*** Study material
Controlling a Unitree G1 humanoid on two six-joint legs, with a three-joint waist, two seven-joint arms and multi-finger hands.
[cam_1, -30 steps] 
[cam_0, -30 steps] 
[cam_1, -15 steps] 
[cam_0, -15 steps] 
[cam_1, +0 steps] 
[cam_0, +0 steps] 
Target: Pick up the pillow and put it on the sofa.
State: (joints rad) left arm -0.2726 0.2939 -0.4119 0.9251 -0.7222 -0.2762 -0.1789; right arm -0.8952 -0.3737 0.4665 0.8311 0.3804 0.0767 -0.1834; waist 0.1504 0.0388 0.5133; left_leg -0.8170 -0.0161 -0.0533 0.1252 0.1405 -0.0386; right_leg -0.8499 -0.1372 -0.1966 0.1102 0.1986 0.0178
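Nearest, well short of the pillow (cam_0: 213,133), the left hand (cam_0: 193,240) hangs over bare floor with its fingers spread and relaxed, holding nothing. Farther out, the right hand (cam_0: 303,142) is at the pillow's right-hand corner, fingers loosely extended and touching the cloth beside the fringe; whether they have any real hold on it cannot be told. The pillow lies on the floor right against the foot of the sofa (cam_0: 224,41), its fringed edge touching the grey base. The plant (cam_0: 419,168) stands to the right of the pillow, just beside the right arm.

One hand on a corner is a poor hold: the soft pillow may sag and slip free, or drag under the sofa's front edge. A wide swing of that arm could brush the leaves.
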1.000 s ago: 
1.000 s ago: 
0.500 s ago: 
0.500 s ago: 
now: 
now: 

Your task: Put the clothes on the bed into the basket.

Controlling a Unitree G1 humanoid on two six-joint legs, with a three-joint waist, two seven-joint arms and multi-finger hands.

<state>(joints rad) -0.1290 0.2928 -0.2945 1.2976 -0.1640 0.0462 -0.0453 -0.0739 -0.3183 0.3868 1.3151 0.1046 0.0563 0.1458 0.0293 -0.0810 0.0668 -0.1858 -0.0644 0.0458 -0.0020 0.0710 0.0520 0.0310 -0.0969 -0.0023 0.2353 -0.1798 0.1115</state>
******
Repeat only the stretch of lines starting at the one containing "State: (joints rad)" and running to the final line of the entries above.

State: (joints rad) left arm -0.2726 0.2939 -0.4119 0.9251 -0.7222 -0.2762 -0.1789; right arm -0.8952 -0.3737 0.4665 0.8311 0.3804 0.0767 -0.1834; waist 0.1504 0.0388 0.5133; left_leg -0.8170 -0.0161 -0.0533 0.1252 0.1405 -0.0386; right_leg -0.8499 -0.1372 -0.1966 0.1102 0.1986 0.0178
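Nearest, well short of the pillow (cam_0: 213,133), the left hand (cam_0: 193,240) hangs over bare floor with its fingers spread and relaxed, holding nothing. Farther out, the right hand (cam_0: 303,142) is at the pillow's right-hand corner, fingers loosely extended and touching the cloth beside the fringe; whether they have any real hold on it cannot be told. The pillow lies on the floor right against the foot of the sofa (cam_0: 224,41), its fringed edge touching the grey base. The plant (cam_0: 419,168) stands to the right of the pillow, just beside the right arm.

One hand on a corner is a poor hold: the soft pillow may sag and slip free, or drag under the sofa's front edge. A wide swing of that arm could brush the leaves.
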1.000 s ago: 
1.000 s ago: 
0.500 s ago: 
0.500 s ago: 
now: 
now: 

Your task: Put the clothes on the bed into the basket.

Controlling a Unitree G1 humanoid on two six-joint legs, with a three-joint waist, two seven-joint arms and multi-finger hands.

<state>(joints rad) -0.1290 0.2928 -0.2945 1.2976 -0.1640 0.0462 -0.0453 -0.0739 -0.3183 0.3868 1.3151 0.1046 0.0563 0.1458 0.0293 -0.0810 0.0668 -0.1858 -0.0644 0.0458 -0.0020 0.0710 0.0520 0.0310 -0.0969 -0.0023 0.2353 -0.1798 0.1115</state>

This output contains the full answer.